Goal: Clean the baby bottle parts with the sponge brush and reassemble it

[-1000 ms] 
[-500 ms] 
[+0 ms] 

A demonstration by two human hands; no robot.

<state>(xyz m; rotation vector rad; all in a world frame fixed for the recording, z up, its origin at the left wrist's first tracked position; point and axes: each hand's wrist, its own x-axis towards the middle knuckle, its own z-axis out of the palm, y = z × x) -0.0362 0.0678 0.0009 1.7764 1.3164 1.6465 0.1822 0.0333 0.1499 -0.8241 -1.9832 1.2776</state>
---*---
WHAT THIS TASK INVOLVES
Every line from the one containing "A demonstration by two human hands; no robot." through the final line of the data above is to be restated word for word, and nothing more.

SOLUTION TO THIS TASK
A demonstration by two human hands; no robot.

<state>(xyz m; rotation vector rad; all in a world frame fixed for the recording, z up, its origin at the left wrist's first tracked position; point and axes: each hand's wrist, its own x-axis towards the middle knuckle, its own z-axis out of the palm, y = z × x) -0.0362 0.0678 0.0009 1.7764 1.3164 1.6465 0.1822 0.0333 0.1499 -0.8241 -1.9832 1.2776</state>

At this point, the answer is complete.